## EXERCISE DIRECTIONS
Set down the data below from its first line to the line holding "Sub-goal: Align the", inclusive; omit all pictures.

## DATA SHOWN
################

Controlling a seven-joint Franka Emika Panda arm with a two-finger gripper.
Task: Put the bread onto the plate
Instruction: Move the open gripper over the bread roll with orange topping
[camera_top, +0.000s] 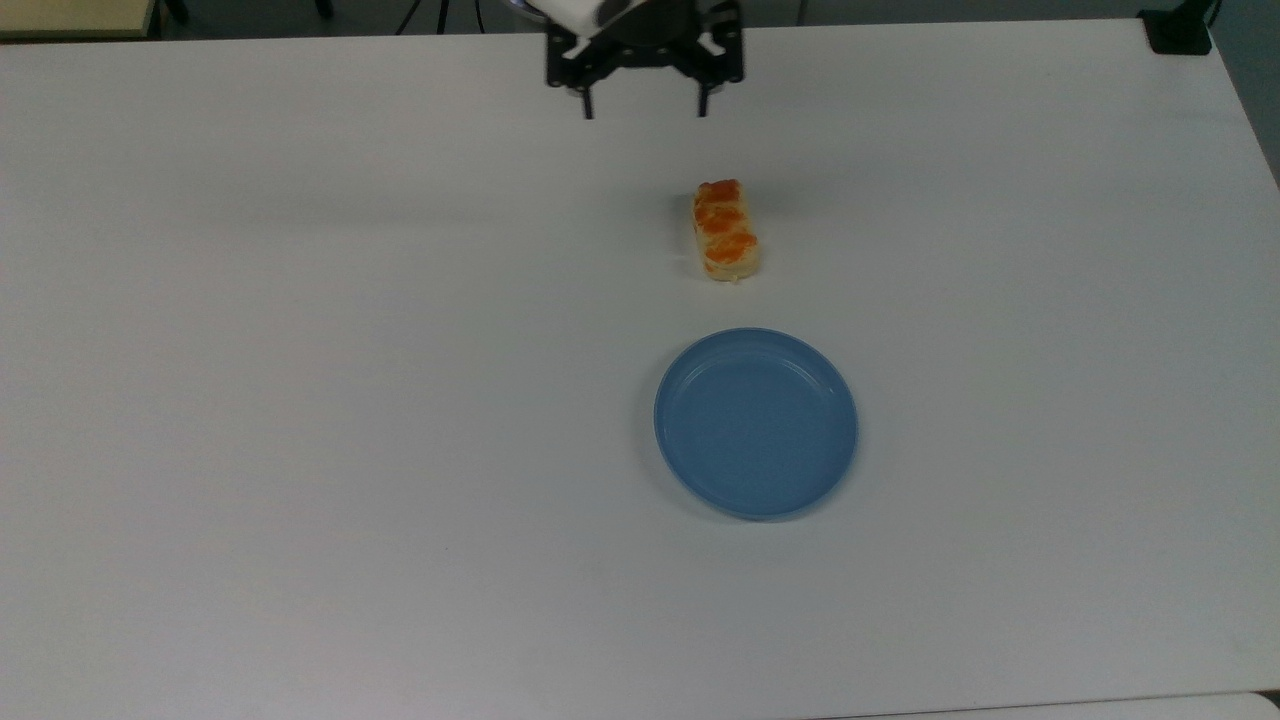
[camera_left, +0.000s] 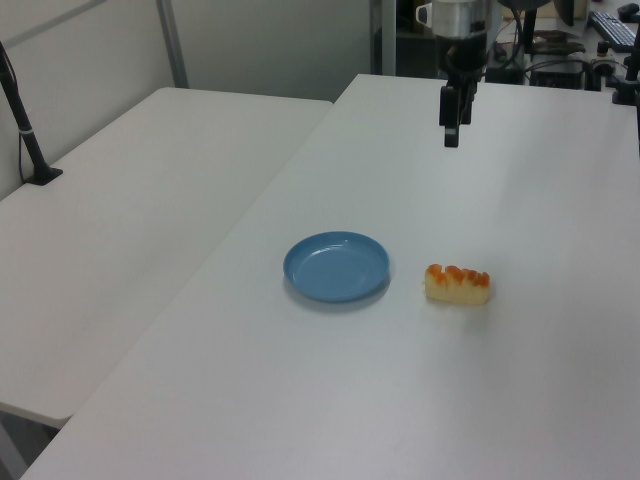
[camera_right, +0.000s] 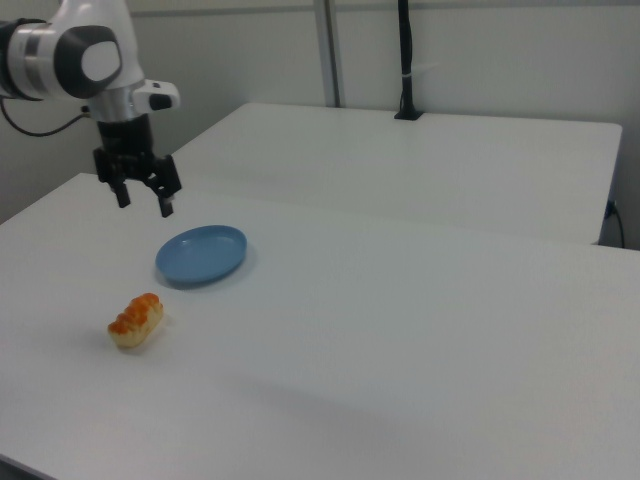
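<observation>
Top view: hand above the desk, bread not yet grasped

The hand (camera_top: 645, 105) hung released, fingers spread and holding nothing, near the far desk (camera_top: 300, 400) edge. The bread (camera_top: 726, 230) lay below it and slightly toward the top view's right, long axis pointing at the plate (camera_top: 756, 422). That plate, nearby but apart, held nothing.

the table (camera_top: 300, 400) looks smooth, matt white laminate. the plate (camera_top: 756, 422) looks like matt blue plastic. the bread (camera_top: 726, 230) has a pale, soft-looking body with glossy orange-brown bumps. the gripper (camera_top: 644, 108) looks like matt black plastic.
</observation>
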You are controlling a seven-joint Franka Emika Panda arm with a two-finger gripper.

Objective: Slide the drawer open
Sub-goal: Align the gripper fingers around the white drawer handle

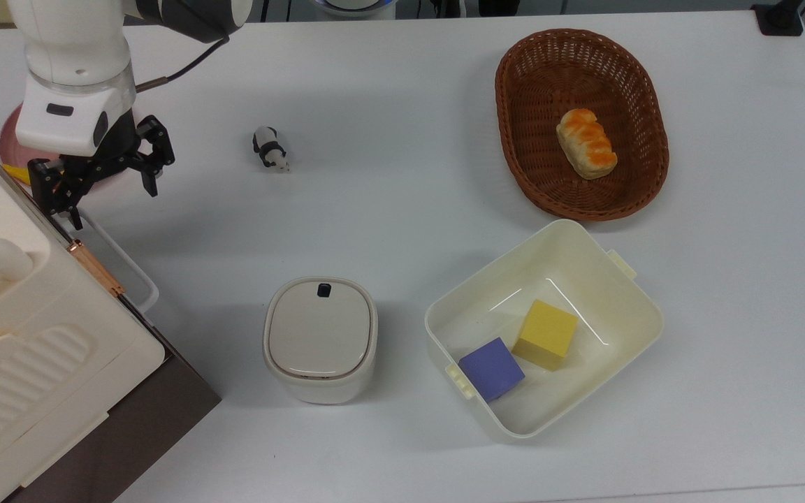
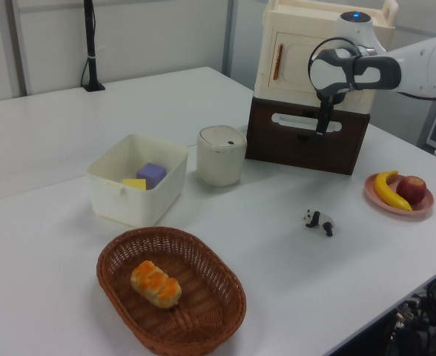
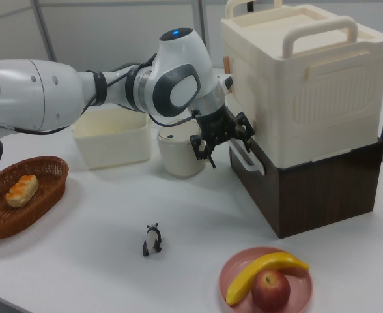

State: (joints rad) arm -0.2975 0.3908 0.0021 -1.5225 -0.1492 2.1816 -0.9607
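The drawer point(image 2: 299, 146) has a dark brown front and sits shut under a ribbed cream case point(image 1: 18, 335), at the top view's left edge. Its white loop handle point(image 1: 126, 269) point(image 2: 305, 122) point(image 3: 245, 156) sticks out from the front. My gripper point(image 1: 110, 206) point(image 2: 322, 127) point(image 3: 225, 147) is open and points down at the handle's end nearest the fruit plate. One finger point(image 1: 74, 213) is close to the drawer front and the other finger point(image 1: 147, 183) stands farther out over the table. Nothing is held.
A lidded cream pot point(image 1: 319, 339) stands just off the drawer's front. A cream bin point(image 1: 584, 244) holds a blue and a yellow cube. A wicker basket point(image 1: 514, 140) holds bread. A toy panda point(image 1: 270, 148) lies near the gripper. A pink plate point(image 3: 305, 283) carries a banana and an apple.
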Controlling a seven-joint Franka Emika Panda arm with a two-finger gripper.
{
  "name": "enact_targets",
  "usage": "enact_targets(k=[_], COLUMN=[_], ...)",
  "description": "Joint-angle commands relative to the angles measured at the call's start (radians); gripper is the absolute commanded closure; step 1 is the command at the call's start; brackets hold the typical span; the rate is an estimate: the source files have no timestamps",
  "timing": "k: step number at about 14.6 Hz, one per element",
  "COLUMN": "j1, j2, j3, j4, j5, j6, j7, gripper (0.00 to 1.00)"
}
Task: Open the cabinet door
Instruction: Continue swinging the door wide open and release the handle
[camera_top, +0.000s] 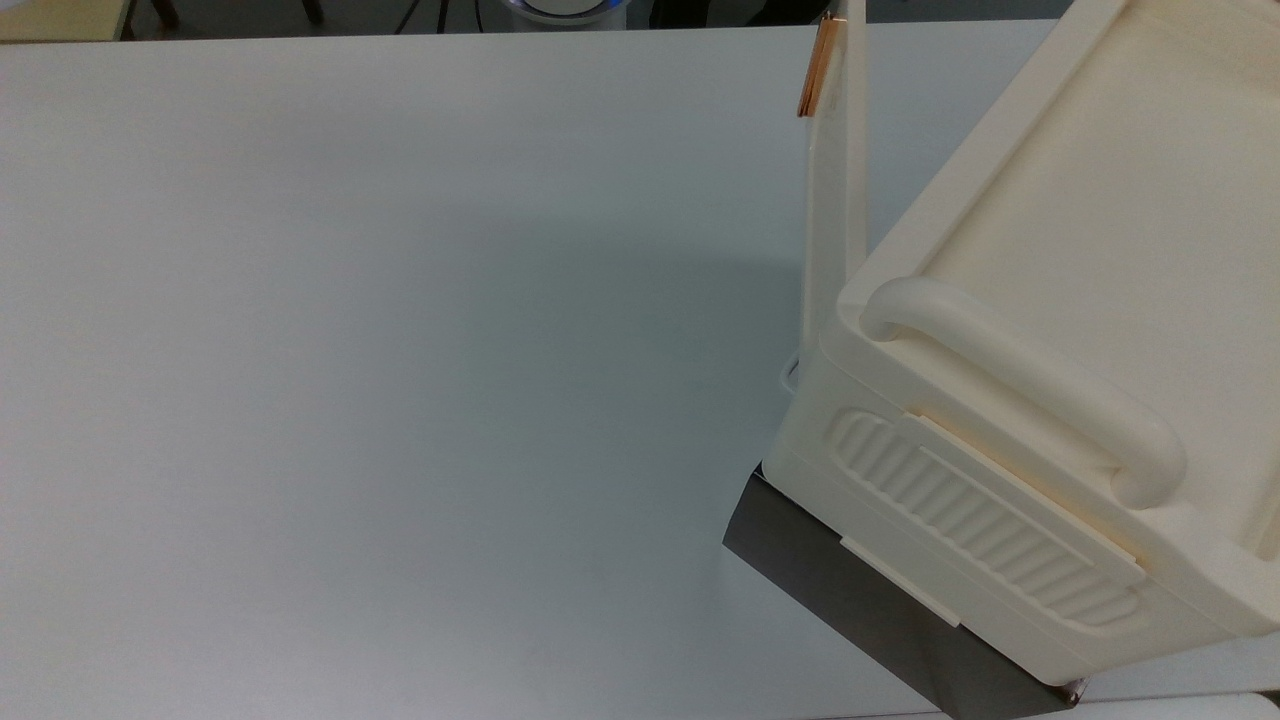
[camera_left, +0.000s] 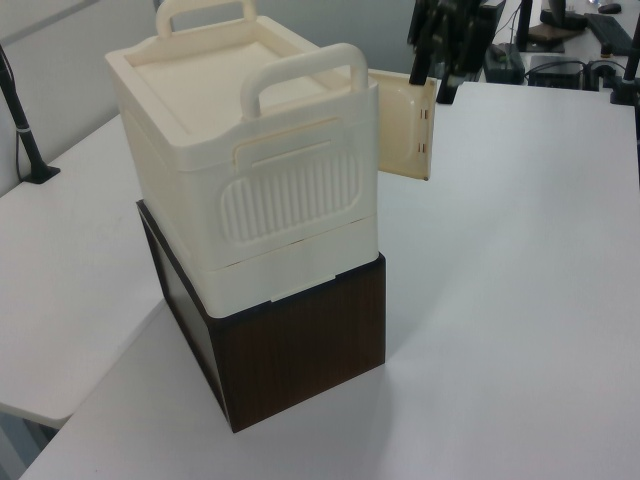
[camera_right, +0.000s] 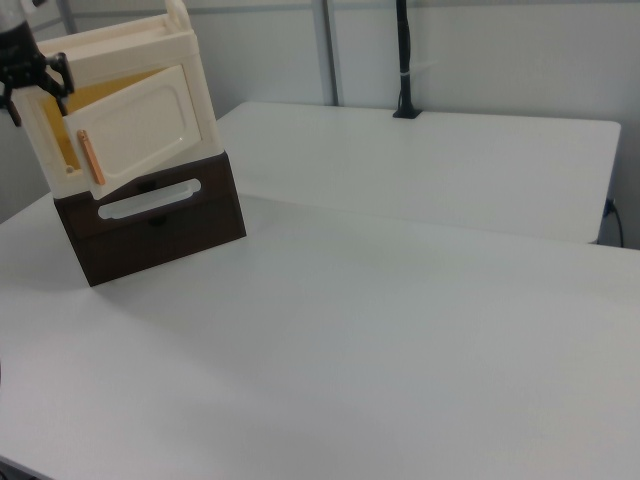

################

## TASK RESULT
Controlling a seven-joint Franka Emika Panda arm with a two-finger gripper.
Task: Put the bread onto the plate
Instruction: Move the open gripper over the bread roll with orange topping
[camera_top, +0.000s] 
[camera_left, +0.000s] 
[camera_right, +0.000s] 
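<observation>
Top view: hand above the desk, bread not yet grasped

The hand (camera_top: 645, 105) hung released, fingers spread and holding nothing, near the far desk (camera_top: 300, 400) edge. The bread (camera_top: 726, 230) lay below it and slightly toward the top view's right, long axis pointing at the plate (camera_top: 756, 422). That plate, nearby but apart, held nothing.

the table (camera_top: 300, 400) looks smooth, matt white laminate. the plate (camera_top: 756, 422) looks like matt blue plastic. the bread (camera_top: 726, 230) has a pale, soft-looking body with glossy orange-brown bumps. the gripper (camera_top: 644, 108) looks like matt black plastic.
</observation>
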You are controlling a seven-joint Franka Emika Panda arm with a two-finger gripper.

Objective: Slide the drawer open
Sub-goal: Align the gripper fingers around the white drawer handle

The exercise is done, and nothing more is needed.